------ Data provided
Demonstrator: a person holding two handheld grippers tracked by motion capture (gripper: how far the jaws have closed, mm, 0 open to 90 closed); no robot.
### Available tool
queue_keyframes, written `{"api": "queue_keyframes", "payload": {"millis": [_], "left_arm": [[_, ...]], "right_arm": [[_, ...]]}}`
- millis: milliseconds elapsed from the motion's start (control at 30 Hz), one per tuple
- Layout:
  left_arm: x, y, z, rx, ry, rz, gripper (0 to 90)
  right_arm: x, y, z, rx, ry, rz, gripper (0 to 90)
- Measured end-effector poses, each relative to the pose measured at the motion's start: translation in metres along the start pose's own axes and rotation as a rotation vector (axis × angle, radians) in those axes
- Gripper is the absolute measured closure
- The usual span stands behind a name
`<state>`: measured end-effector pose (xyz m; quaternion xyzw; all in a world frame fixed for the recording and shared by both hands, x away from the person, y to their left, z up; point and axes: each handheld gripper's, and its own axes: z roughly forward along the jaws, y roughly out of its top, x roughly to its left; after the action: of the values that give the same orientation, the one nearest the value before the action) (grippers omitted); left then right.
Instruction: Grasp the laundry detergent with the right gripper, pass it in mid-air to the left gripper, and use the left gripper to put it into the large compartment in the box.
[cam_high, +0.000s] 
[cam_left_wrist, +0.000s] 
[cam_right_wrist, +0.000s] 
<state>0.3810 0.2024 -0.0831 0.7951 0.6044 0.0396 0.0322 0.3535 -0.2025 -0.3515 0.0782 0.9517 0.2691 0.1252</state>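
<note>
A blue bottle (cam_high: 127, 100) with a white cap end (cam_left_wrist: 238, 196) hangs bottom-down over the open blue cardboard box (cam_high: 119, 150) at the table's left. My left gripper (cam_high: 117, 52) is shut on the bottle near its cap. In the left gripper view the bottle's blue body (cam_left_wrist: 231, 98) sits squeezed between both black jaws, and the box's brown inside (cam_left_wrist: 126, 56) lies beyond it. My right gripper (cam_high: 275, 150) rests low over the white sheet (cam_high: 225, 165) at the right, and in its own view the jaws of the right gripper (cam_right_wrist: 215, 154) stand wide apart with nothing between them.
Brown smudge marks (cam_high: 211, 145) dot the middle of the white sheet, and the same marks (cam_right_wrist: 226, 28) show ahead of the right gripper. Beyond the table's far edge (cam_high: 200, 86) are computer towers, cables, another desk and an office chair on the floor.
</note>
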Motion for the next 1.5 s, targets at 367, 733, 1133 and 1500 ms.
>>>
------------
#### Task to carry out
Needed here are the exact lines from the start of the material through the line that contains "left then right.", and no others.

#### Answer to the exercise
Demonstrator: a person holding two handheld grippers tracked by motion capture (gripper: how far the jaws have closed, mm, 0 open to 90 closed); no robot.
### Available tool
queue_keyframes, written `{"api": "queue_keyframes", "payload": {"millis": [_], "left_arm": [[_, ...]], "right_arm": [[_, ...]]}}`
- millis: milliseconds elapsed from the motion's start (control at 30 Hz), one per tuple
- Layout:
  left_arm: x, y, z, rx, ry, rz, gripper (0 to 90)
  right_arm: x, y, z, rx, ry, rz, gripper (0 to 90)
- Measured end-effector poses, each relative to the pose measured at the motion's start: translation in metres along the start pose's own axes and rotation as a rotation vector (axis × angle, radians) in those axes
- Gripper is the absolute measured closure
- The usual span stands behind a name
`<state>`: measured end-effector pose (xyz m; quaternion xyzw; all in a world frame fixed for the recording and shared by both hands, x away from the person, y to their left, z up; point and axes: each handheld gripper's, and its own axes: z roughly forward along the jaws, y roughly out of its top, x roughly to its left; after the action: of the values that give the same orientation, the one nearest the value before the action) (grippers omitted); left then right.

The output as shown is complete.